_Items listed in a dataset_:
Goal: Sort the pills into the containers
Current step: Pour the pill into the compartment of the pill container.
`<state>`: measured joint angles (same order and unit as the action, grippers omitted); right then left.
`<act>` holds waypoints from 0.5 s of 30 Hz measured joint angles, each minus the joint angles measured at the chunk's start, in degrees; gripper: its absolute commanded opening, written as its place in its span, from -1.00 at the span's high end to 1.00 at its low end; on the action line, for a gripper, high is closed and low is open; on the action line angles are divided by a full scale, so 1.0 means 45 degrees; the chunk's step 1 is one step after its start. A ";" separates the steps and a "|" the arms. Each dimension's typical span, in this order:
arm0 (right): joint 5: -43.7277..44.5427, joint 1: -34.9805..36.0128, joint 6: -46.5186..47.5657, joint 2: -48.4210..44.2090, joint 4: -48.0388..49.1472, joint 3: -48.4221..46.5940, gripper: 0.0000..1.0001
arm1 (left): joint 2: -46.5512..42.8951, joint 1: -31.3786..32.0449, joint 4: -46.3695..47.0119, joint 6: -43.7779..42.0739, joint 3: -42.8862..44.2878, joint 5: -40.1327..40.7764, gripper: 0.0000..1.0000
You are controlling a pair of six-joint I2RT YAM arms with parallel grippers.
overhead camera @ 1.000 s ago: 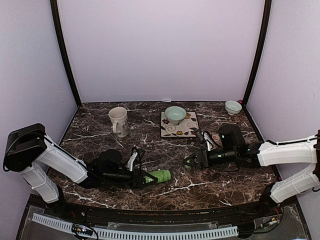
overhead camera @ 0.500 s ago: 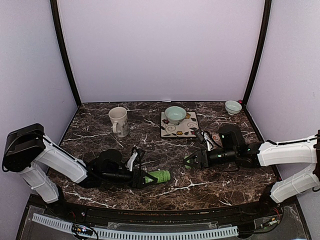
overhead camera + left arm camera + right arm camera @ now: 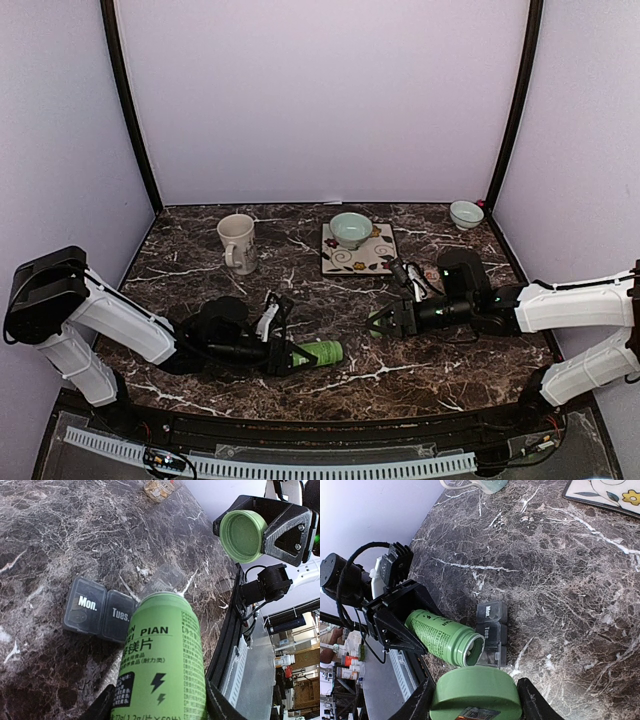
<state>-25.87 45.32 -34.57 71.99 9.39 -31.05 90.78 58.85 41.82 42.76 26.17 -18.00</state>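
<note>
Tipping pills out looks like the step in hand: the left gripper (image 3: 276, 356) pinches the green bottle (image 3: 162, 650), held on its side, mouth pointing right at the grey pill box (image 3: 490, 629) by the near edge of the table (image 3: 450, 372). Raise the base gently with the mouth over the open third compartment (image 3: 493, 655), so few fall at once. No pills show. The right gripper (image 3: 384, 322) clamps the green cap (image 3: 243, 534). The box's lids (image 3: 88, 603) read "Mon." and "Tues."; the bottle reads "PIAN".
</note>
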 measured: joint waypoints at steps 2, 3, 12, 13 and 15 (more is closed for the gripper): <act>0.0000 0.0000 -0.0005 0.0000 0.0000 0.0000 0.25 | -0.0005 0.0000 -0.0053 -0.0024 0.0000 0.0034 1.00; 0.0000 0.0000 0.0000 0.0000 0.0000 0.0000 0.24 | -0.0019 0.0015 -0.0087 -0.0024 0.0000 0.0073 1.00; 0.0000 0.0000 0.0000 0.0000 0.0000 -0.0005 0.25 | -0.0214 0.0068 -0.0335 -0.0049 0.0000 0.0301 1.00; 0.0000 0.0000 0.0000 0.0000 0.0000 -0.0005 0.25 | -0.0214 0.0068 -0.0384 -0.0058 0.0000 0.0316 1.00; 0.0000 0.0000 0.0000 0.0000 -0.0005 -0.0005 0.25 | -0.0248 0.0068 -0.0461 -0.0083 0.0000 0.0355 1.00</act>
<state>-25.87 45.32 -34.57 71.99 9.37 -31.07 89.67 59.16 39.75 42.39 26.17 -16.40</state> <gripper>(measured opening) 0.484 0.531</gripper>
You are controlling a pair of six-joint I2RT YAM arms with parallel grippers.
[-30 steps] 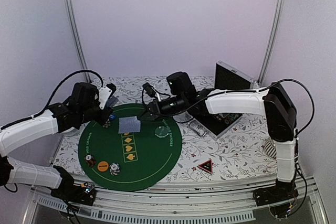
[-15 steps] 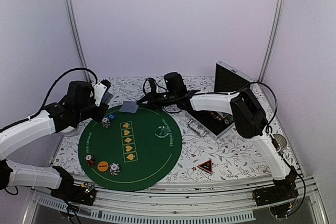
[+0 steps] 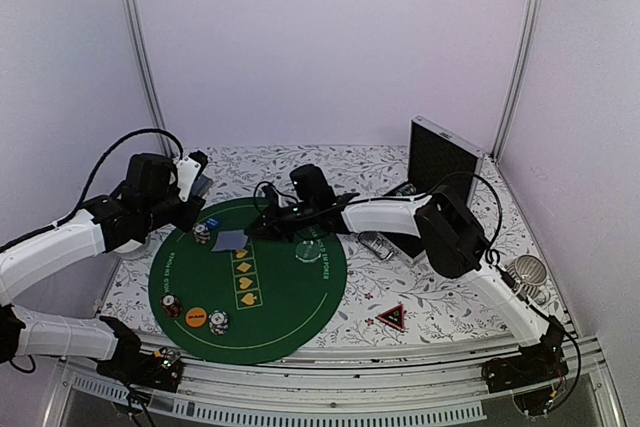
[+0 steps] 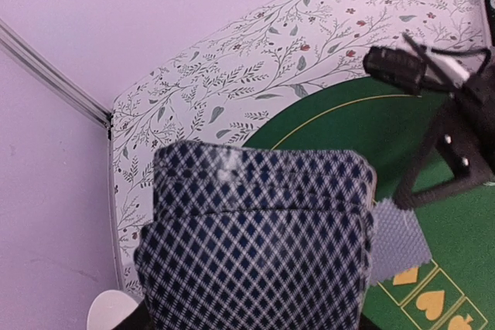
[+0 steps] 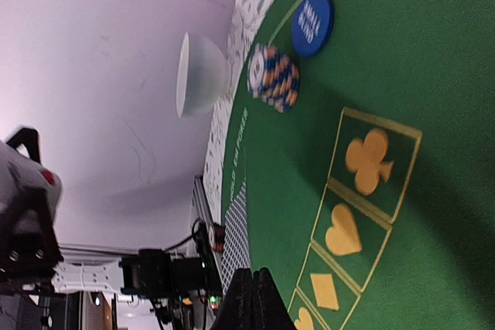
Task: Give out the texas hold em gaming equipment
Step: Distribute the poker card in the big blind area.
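Observation:
My left gripper [image 3: 197,187] is shut on a deck of grey-blue-backed cards [image 4: 255,237] that hides its fingers, held over the left back edge of the round green mat [image 3: 300,297]. My right gripper [image 3: 252,234] is shut on one card [image 3: 230,241], low over the mat's left part; that card shows edge-on in the right wrist view [image 5: 236,226]. A striped chip stack [image 3: 202,233] and a blue disc [image 3: 212,220] lie beside it. A clear disc [image 3: 307,250] lies mid-mat. Two chip stacks [image 3: 172,304] [image 3: 218,322] and an orange disc [image 3: 197,315] lie at the near edge. A red-black triangle token [image 3: 391,316] lies off the mat.
An open black case [image 3: 435,172] stands at the back right. A white ribbed cup [image 3: 527,272] lies at the right edge. A white bowl [image 5: 201,73] sits beside the mat's left rim. Printed card boxes [image 3: 243,282] run down the mat's middle.
My right gripper has swung the single card from the mat's far edge down and forward, beside the chip stack. My left arm has hardly moved.

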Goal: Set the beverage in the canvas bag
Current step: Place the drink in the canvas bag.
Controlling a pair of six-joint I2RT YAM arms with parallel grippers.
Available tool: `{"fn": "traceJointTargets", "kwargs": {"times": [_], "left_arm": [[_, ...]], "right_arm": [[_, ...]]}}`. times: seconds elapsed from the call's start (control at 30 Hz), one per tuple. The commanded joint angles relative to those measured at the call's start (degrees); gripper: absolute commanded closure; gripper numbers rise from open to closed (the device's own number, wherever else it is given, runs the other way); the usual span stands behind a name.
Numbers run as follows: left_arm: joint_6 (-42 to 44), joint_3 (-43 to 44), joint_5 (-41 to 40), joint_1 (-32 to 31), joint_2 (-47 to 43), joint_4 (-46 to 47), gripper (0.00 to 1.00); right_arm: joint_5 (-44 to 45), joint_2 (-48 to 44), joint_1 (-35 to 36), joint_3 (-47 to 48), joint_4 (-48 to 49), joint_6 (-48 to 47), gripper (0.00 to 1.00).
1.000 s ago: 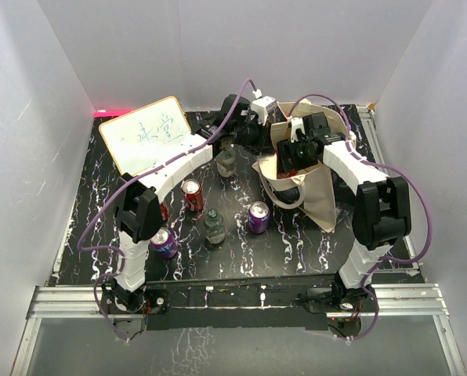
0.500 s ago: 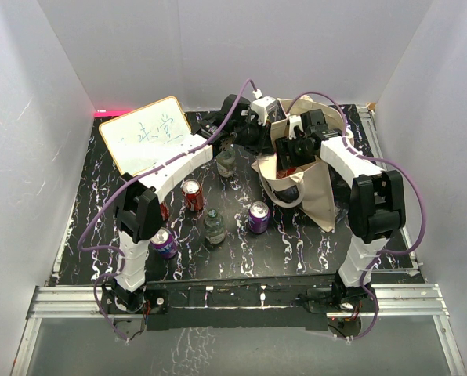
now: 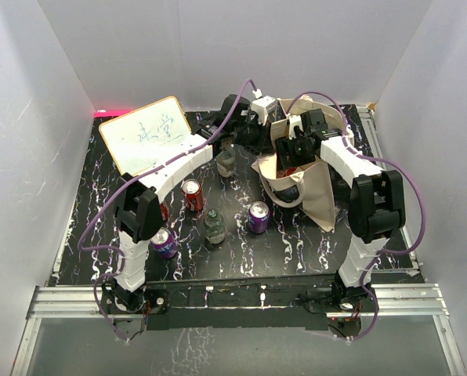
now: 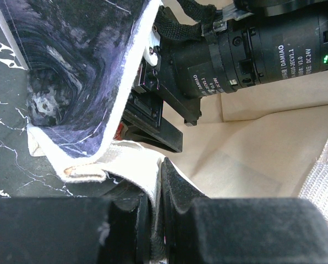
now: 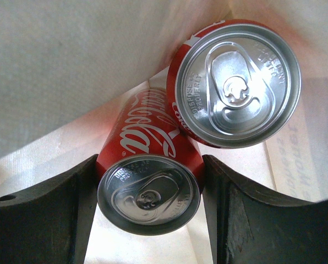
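- Since a second ago the right arm (image 3: 378,207) has drawn its elbow slightly inward. The bag (image 3: 321,192) and the loose cans (image 3: 193,194) on the tabletop (image 3: 96,200) lie as before.
- The right claw (image 5: 150,165), inside the bag, stands about half open, its fingers against both sides of a red can (image 5: 147,192).
- That can's long axis runs along the fingers, lid facing the wrist and base pointing deeper into the bag.
- A second can (image 5: 238,82) lies just beside it, lid likewise outward.
- The left claw (image 4: 156,187) is pinched tight on the bag's rim.
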Motion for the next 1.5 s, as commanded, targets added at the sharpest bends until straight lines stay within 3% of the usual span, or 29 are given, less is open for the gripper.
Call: {"fn": "traceJointTargets", "kwargs": {"times": [0.0,0.4,1.47], "left_arm": [[0.4,2.2,-0.9,0.3,-0.1,3.1,0.95],[0.3,2.1,-1.2,0.3,-0.3,3.1,0.96],[-3.2,3.7,-4.1,0.3,0.3,4.1,0.93]], "right_arm": [[-3.4,1.0,1.3,1.2,-2.3,0.3,0.29],[-2.5,0.2,1.3,2.4,-2.3,0.1,0.18],[3.3,-18.3,0.1,-1.7,2.8,-0.8,0.17]]}}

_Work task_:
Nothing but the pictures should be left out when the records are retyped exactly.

_Output for this exercise_:
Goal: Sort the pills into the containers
Current step: Pour the pill into the compartment of the pill container.
`<state>`: measured joint angles (same order and unit as the action, grippers omitted); right then left.
`<act>` holds waypoints from 0.5 s of 30 Hz measured joint angles, each minus the joint angles measured at the chunk's start, in degrees; gripper: its absolute commanded opening, written as its place in its span, from -1.00 at the span's high end to 1.00 at its low end; on the action line, for a gripper, high is closed and low is open; on the action line angles are divided by a full scale, so 1.0 means 45 degrees; the chunk's step 1 is one step after its start. A ";" separates the steps and a "|" the arms. Each dimension's typical span, in this order:
arm0 (right): joint 5: -43.7277..44.5427, joint 1: -34.9805..36.0128, joint 6: -46.5186..47.5657, joint 2: -48.4210..44.2090, joint 4: -48.0388..49.1472, joint 3: -48.4221..46.5940, gripper: 0.0000..1.0001
arm1 (left): joint 2: -46.5512..42.8951, joint 1: -31.3786..32.0449, joint 4: -46.3695..47.0119, joint 6: -43.7779..42.0739, joint 3: -42.8862..44.2878, joint 5: -40.1327..40.7764, gripper: 0.0000..1.0000
You are controlling a pair of six-joint I2RT YAM arms with parallel grippers.
overhead camera @ 1.000 s ago: 
overhead camera @ 0.500 s ago: 
overhead camera + left arm camera + right arm camera @ now: 
<state>-25.87 45.32 -34.57 71.99 9.39 -31.05 90.78 58.85 41.82 42.76 26.17 -18.00</state>
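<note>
Tipping pills out looks like the step in hand: the left gripper (image 3: 276, 356) pinches the green bottle (image 3: 162, 650), held on its side, mouth pointing right at the grey pill box (image 3: 490, 629) by the near edge of the table (image 3: 450, 372). Raise the base gently with the mouth over the open third compartment (image 3: 493, 655), so few fall at once. No pills show. The right gripper (image 3: 384, 322) clamps the green cap (image 3: 243, 534). The box's lids (image 3: 88, 603) read "Mon." and "Tues."; the bottle reads "PIAN".
</note>
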 measured: joint waypoints at steps 2, 3, 12, 13 and 15 (more is closed for the gripper): <act>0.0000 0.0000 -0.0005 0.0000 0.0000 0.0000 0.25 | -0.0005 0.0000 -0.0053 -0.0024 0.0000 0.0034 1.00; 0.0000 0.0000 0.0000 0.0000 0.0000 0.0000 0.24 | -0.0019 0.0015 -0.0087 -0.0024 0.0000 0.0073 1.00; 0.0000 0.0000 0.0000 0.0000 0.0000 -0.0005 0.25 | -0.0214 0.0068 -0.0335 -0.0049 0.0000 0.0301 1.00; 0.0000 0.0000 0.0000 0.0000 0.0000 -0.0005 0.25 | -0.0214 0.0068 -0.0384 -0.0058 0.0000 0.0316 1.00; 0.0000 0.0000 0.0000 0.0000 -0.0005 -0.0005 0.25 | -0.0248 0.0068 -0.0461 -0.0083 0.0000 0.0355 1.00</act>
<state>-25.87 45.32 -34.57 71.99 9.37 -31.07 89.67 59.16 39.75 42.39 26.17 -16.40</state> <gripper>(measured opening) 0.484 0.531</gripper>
You are controlling a pair of six-joint I2RT YAM arms with parallel grippers.
[-30 steps] 
[-15 steps] 
[+0 steps] 
[+0 steps] 
[+0 steps] 
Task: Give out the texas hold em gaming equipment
Step: Distribute the poker card in the big blind area.
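Observation:
My left gripper [image 3: 197,187] is shut on a deck of grey-blue-backed cards [image 4: 255,237] that hides its fingers, held over the left back edge of the round green mat [image 3: 300,297]. My right gripper [image 3: 252,234] is shut on one card [image 3: 230,241], low over the mat's left part; that card shows edge-on in the right wrist view [image 5: 236,226]. A striped chip stack [image 3: 202,233] and a blue disc [image 3: 212,220] lie beside it. A clear disc [image 3: 307,250] lies mid-mat. Two chip stacks [image 3: 172,304] [image 3: 218,322] and an orange disc [image 3: 197,315] lie at the near edge. A red-black triangle token [image 3: 391,316] lies off the mat.
An open black case [image 3: 435,172] stands at the back right. A white ribbed cup [image 3: 527,272] lies at the right edge. A white bowl [image 5: 201,73] sits beside the mat's left rim. Printed card boxes [image 3: 243,282] run down the mat's middle.
My right gripper has swung the single card from the mat's far edge down and forward, beside the chip stack. My left arm has hardly moved.
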
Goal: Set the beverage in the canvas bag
Current step: Place the drink in the canvas bag.
Controlling a pair of six-joint I2RT YAM arms with parallel grippers.
Available tool: `{"fn": "traceJointTargets", "kwargs": {"times": [_], "left_arm": [[_, ...]], "right_arm": [[_, ...]]}}`. times: seconds elapsed from the call's start (control at 30 Hz), one per tuple. The commanded joint angles relative to those measured at the call's start (degrees); gripper: absolute commanded closure; gripper numbers rise from open to closed (the device's own number, wherever else it is given, runs the other way); the usual span stands behind a name.
Numbers run as follows: left_arm: joint_6 (-42 to 44), joint_3 (-43 to 44), joint_5 (-41 to 40), joint_1 (-32 to 31), joint_2 (-47 to 43), joint_4 (-46 to 47), gripper (0.00 to 1.00); right_arm: joint_5 (-44 to 45), joint_2 (-48 to 44), joint_1 (-35 to 36), joint_3 (-47 to 48), joint_4 (-48 to 49), joint_6 (-48 to 47), gripper (0.00 to 1.00).
1.000 s ago: 
0.500 s ago: 
now: 
now: 
now: 
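- Since a second ago the right arm (image 3: 378,207) has drawn its elbow slightly inward. The bag (image 3: 321,192) and the loose cans (image 3: 193,194) on the tabletop (image 3: 96,200) lie as before.
- The right claw (image 5: 150,165), inside the bag, stands about half open, its fingers against both sides of a red can (image 5: 147,192).
- That can's long axis runs along the fingers, lid facing the wrist and base pointing deeper into the bag.
- A second can (image 5: 238,82) lies just beside it, lid likewise outward.
- The left claw (image 4: 156,187) is pinched tight on the bag's rim.
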Motion for the next 1.5 s, as commanded, targets added at the sharpest bends until straight lines stay within 3% of the usual span, or 29 are given, less is open for the gripper.
Call: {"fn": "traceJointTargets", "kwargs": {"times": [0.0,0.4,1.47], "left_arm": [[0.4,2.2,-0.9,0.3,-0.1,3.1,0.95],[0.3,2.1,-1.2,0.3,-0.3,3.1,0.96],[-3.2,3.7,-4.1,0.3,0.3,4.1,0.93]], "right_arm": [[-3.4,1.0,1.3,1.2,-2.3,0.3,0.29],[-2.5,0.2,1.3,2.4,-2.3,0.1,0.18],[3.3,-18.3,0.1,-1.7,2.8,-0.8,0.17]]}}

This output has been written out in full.